Besser kopieren: Schon in Windows 8 hat Microsoft die Kopierfunktion des Datei-Explorers etwas verbessert. Sie können einen Kopiervorgang pausieren, wenn Sie einen anderen bevorzugt behandelt wollen. Das müssen Sie jedoch selbst per Mausklick erledigen. Das für private Nutzer kostenlose Tool Teracopy kann das besser. Mit Teracopy kopieren Sie nacheinander Dateien und Ordner aus verschiedenen Quellen.

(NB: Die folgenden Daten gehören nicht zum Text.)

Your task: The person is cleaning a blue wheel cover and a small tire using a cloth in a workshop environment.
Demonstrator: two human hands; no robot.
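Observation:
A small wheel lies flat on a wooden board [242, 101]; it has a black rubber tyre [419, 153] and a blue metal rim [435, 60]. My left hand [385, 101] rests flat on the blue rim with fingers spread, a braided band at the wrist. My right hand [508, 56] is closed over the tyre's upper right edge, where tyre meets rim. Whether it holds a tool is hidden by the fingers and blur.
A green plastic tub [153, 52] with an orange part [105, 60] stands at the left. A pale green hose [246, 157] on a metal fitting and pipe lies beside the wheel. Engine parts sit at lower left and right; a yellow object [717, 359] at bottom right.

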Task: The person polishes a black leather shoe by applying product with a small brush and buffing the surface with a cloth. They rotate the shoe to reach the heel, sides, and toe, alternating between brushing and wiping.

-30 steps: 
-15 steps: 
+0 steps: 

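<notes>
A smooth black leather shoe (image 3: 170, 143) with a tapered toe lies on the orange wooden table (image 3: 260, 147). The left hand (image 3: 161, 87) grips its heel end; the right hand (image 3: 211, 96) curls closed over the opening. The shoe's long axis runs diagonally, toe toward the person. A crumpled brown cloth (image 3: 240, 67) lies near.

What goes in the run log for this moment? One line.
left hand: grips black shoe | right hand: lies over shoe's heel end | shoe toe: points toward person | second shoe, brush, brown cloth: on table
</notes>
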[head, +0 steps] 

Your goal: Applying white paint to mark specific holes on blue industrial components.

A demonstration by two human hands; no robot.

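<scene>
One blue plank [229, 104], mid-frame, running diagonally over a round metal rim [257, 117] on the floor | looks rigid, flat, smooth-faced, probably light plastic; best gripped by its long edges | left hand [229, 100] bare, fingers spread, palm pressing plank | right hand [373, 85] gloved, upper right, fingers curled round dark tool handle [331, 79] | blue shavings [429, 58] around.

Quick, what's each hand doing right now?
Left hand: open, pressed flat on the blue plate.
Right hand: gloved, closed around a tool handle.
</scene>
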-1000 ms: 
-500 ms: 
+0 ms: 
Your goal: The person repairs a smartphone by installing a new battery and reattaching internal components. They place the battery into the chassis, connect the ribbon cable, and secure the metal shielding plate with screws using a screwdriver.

Sie können beispielsweise den Kopiervorgang für unterschiedliche Ordner von der Festplatte auf einen USB-Stick oder eine externe Festplatte einleiten.

Teracopy wartet immer, bis der vorherige Kopierauftrag abgearbeitet ist, und fährt dann mit dem Nächsten fort. Wenn Sie die Dateien gleichzeitig über den Windows-Explorer kopieren, würde der Vorgang deutlich länger dauern, weil die Köpfe der Festplatten dabei ständig hin und her fahren müssten. Teracopy bietet außerdem die Möglichkeit, Kopiervorgänge zu pausieren und warnt rechtzeitig, wenn nicht genug Platz auf dem Zieldatenträger vorhanden ist.

Teracopy integriert sich bei der Installation in den Windows-Explorer. Sie verwenden also wie gewohnt Drag & Drop oder Strg-C/Strg-V. Statt der Explorer-Routine erledigt jedoch Teracopy die Aufgabe.